Je voulais vous parler de mes études,
vous dire qu'elles avaient été marquées du sceau de la confiance
partagée et je me suis rappelée de comment on m'a enseigné
l'examen des femmes en consultations prénatales.
J'ai fait de nombreux stages en
consultations prénatales, dans diverses maternités. La plupart du
temps, la sage-femme se plaçait entre les cuisses de la femme, et
alors qu'elle l'examinait, regardait consciencieusement le vide, le
mur derrière la table d'examen. Parfois, elle me demandait de
prendre la tension ou de poser un monitoring en même temps. Pas de
temps à perdre. Je m'appliquais. Je suivais les « habitudes de
la maison ».
Et puis, au détour d'un nouveau stage,
j'ai découvert autre chose : une sage-femme qui se plaçait à
côté des femmes, qui prenait le temps de chauffer ses mains avant
de les poser sur leur corps, qui n'examinait que sur indication
médicale, et surtout, qui regardait les femmes dans les yeux tout au
long du toucher, en souriant. Toujours. Et les femmes souriaient
aussi. J'ai dû désapprendre tout ce que j'avais appris. Ne plus
regarder le vide. Faire attention au moindre petit mouvement, à la
moindre crispation, au plus petit rictus. Parfois, souvent, mon
regard se vidait, comme s'il pouvait deviner dans le lointain ce que
ressentaient mes doigts. Et Laurence me rappelait à l'ordre. Alors,
je m'excusais. Et les femmes riaient. Pas Laurence. C'était très
sérieux. On ne rigolait pas avec le lien qui unit la femme à la
sage-femme au cours du toucher vaginal. "C'est quelque chose d'intime".
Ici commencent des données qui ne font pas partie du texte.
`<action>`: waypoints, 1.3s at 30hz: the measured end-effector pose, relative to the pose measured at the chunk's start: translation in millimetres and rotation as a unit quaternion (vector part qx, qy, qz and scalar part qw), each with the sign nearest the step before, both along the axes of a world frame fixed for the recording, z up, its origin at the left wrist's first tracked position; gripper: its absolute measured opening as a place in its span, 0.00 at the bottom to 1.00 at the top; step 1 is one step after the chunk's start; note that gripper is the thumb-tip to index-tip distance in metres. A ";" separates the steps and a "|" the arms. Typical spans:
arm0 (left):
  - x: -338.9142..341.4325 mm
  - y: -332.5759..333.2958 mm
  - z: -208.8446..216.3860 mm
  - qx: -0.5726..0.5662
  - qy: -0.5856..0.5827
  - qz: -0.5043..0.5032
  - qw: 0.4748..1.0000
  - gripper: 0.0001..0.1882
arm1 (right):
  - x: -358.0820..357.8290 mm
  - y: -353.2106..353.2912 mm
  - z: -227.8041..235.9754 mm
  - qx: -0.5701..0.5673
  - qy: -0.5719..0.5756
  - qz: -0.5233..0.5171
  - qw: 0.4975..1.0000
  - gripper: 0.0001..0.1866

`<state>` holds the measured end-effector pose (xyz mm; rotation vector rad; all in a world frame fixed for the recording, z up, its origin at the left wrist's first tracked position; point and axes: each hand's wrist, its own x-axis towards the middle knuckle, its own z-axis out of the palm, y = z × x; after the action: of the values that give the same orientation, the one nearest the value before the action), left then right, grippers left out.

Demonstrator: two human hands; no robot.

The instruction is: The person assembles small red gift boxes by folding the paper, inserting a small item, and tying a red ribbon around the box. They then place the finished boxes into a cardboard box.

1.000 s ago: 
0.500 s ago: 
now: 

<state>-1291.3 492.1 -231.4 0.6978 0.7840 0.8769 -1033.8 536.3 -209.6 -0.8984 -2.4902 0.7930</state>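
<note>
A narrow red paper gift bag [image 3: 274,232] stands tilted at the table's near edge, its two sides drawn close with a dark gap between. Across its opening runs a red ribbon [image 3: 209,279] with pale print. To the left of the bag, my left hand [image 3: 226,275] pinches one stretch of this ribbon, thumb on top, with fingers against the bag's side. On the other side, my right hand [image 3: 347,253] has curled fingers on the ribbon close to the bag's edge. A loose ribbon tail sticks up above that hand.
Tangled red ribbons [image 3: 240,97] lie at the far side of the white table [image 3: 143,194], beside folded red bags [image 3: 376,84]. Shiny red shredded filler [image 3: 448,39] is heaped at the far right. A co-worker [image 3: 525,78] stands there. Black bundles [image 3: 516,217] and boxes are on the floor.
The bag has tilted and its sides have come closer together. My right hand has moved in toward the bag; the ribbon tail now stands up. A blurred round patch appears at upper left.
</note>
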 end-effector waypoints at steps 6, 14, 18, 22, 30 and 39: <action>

Je me rappelle encore très bien ces mots, ses mots.
Rien n'est figé. J'ai changé. Tout peut changer. Il
suffit de tomber sur la bonne personne, celle qui vous ouvrira les
yeux, qui sortira du sentier largement battu par les autres.
Rien n'est figé. J'ai changé. Tout peut changer. Il
suffit de réfléchir à la raison qui motive nos gestes, quitter les
automatismes, revenir à l'essentiel, le patient et pas le geste en
lui-même.
Rien n'est figé. J'ai changé. Tout peut changer. Il
suffit de remettre le patient au centre de notre pratique, quitter
les corporatismes et les « habitudes de la maison ».
Faire ce qui est « juste », ce que l'on ressent comme
« juste », pour ce patient et pour nous.
Rien n'est figé. J'ai changé. Tout peut changer. Il
suffit parfois d'un électrochoc, d'une tribune qui nous ouvre les
yeux, soignants, enseignants, patients.